We have argued that if ALTs and services are to be fit for purpose, their design and deployment must be grounded in care recipients’ lived experience. This is not currently being achieved, as is demonstrated by our findings of how bricolage is a common response for ensuring that ALTs satisfy the needs of their users. Bricolage is important because it fills the gap between the limitations of a priori design and the lived realities of ageing in place by enabling care recipients and their networks of carers to take the initiative in customising devices to meet their needs. We have examined how new models of technology supply, such as ALT apps, can contribute to making customising and configuration more straightforward and effective and discussed some of the challenges of realising customisable and configurable solutions in a safe and dependable way. We have also made a case for how domestic ethnography and co-design workshops can improve understanding of care recipients’ needs and make design processes more inclusive.
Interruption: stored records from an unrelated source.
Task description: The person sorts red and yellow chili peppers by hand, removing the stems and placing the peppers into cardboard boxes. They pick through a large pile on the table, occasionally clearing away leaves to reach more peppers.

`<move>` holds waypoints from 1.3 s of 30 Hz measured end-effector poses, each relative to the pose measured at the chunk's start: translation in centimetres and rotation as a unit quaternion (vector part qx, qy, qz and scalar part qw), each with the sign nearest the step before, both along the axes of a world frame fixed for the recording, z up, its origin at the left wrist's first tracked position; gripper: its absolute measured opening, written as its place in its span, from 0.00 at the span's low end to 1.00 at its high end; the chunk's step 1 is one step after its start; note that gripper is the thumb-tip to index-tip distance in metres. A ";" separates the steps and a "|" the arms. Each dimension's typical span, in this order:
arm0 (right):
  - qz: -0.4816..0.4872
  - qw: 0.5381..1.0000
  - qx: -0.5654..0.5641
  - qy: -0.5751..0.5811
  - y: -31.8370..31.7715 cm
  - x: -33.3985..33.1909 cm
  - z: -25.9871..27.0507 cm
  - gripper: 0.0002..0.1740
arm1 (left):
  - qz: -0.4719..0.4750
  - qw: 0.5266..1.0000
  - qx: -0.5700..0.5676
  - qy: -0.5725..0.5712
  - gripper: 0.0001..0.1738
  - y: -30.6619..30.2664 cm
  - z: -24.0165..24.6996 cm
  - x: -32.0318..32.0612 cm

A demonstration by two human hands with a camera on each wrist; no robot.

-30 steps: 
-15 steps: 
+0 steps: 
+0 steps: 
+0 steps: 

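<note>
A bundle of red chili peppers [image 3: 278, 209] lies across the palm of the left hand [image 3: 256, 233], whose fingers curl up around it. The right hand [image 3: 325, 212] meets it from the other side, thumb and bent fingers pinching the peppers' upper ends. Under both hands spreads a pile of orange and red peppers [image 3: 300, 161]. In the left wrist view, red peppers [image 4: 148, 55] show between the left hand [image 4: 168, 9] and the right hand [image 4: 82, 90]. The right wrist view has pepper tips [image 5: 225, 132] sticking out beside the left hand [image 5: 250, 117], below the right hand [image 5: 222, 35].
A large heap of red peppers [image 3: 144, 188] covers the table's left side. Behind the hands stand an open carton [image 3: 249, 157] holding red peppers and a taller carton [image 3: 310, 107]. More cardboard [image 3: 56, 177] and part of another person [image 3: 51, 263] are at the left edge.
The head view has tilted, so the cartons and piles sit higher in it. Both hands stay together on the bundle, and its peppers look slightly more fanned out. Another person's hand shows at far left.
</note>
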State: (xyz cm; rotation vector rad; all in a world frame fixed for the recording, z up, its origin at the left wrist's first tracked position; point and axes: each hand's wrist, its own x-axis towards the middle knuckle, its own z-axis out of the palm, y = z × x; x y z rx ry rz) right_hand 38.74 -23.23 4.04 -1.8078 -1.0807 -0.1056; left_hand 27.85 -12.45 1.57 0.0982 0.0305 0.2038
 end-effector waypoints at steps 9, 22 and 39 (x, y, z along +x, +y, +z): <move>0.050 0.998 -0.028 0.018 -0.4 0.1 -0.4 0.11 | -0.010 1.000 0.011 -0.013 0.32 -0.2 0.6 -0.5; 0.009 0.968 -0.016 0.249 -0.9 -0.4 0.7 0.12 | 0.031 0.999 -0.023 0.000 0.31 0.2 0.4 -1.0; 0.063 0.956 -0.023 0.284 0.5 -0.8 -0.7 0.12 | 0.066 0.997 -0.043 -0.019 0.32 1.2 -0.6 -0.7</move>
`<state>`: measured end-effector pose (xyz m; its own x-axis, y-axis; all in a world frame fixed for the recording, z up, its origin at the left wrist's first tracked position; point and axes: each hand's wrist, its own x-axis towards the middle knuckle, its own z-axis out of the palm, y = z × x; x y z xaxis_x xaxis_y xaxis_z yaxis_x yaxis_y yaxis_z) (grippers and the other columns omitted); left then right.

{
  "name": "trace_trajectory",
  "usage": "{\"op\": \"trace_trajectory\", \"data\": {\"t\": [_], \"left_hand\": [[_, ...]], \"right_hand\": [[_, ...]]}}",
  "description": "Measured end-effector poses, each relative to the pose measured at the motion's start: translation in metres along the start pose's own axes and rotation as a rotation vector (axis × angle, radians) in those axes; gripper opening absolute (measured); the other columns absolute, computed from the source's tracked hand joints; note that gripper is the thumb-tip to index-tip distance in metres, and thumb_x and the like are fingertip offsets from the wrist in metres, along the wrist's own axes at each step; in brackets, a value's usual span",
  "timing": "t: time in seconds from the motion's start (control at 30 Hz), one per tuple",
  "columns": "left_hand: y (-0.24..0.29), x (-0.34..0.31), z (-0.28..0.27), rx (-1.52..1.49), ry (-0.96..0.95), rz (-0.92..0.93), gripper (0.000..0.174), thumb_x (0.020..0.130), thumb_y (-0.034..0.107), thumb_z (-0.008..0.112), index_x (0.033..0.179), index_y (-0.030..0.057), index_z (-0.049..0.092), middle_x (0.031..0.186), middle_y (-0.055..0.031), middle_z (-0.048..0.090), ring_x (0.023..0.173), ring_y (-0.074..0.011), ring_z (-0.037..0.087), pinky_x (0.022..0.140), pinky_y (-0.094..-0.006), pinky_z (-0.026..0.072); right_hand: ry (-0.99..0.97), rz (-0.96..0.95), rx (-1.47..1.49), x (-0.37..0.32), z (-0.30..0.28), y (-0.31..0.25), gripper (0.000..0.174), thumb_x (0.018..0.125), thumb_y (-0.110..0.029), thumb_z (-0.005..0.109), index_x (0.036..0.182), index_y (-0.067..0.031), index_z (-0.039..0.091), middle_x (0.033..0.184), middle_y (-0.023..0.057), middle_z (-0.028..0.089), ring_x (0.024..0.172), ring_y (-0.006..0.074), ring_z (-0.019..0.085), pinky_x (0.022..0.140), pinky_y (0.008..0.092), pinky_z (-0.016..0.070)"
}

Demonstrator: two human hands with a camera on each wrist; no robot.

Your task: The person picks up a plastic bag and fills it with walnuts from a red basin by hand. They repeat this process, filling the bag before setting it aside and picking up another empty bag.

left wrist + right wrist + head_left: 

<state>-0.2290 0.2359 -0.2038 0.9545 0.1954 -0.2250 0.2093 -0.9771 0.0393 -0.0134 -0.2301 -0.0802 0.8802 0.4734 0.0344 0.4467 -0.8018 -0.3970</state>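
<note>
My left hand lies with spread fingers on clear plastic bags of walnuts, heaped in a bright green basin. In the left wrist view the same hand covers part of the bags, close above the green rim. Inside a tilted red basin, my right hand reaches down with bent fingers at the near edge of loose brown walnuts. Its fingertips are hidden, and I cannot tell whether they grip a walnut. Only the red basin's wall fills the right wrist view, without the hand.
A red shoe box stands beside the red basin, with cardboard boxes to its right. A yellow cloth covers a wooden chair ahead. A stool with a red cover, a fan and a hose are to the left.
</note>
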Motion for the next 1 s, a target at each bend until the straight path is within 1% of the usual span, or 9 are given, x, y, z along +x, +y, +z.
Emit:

We conclude that the way to address these and wider issues relating to facilitating the co-production of ageing in place is to provide better support for the routine collaboration between members of formal and informal care networks and we have outlined the shared dashboard concept as a means to achieving this. However, there are significant technical and organisational challenges to realising this concept in a practical, secure, dependable and cost-effective way, and these will need to be addressed.

Further work is planned in two specific areas. First, we will continue to refine our methodologies in order to reduce barriers (e.g. social inhibition, frailty) to the participation of older people in co-design activities. Second, we aim to explore in greater detail the potential role for a shared dashboard as an environment for supporting ageing in place.